[WHAT NEEDS TO BE DONE] Skip the images and print the listing exactly.
++++++
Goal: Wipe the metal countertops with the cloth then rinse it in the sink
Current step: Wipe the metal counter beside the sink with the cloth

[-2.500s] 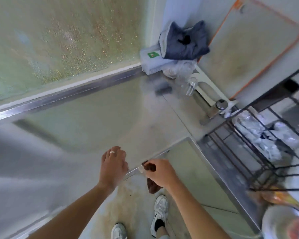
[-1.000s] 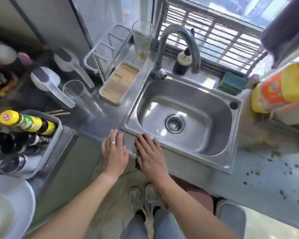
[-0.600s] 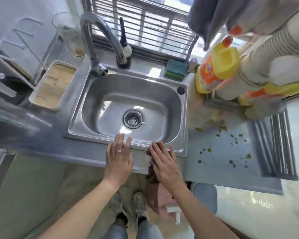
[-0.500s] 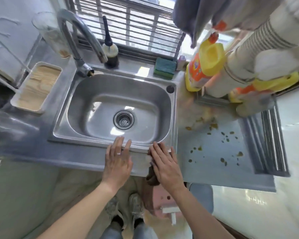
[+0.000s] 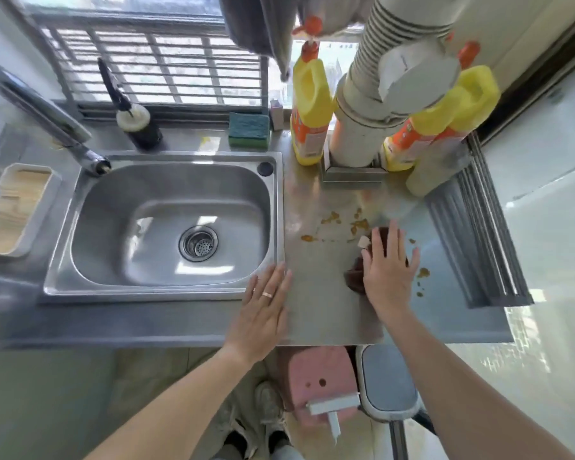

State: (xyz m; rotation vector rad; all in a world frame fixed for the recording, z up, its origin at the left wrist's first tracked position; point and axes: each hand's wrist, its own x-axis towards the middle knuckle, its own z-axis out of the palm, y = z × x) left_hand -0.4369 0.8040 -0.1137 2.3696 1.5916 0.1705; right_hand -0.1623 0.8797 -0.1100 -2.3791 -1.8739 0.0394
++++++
[ANSWER TO THIS TASK]
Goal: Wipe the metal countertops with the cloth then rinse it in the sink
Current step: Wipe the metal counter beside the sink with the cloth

[-2.500s] 
[-1.000s] 
[-0.600s] 
[-0.500s] 
[+0.000s] 

State: (xyz m; rotation vector rad; all in a world frame fixed for the recording, z up, its origin at the left wrist's first tracked position; point and axes: each hand's wrist, its own x-axis towards the middle knuckle, its own z-axis out of the palm, y = z × x) left_hand -0.4369 0.8040 -0.1137 2.3696 1.5916 0.1705; right_hand -0.1623 0.8797 -0.1100 -2.3791 -1.8739 0.0394

No more is needed for this answer.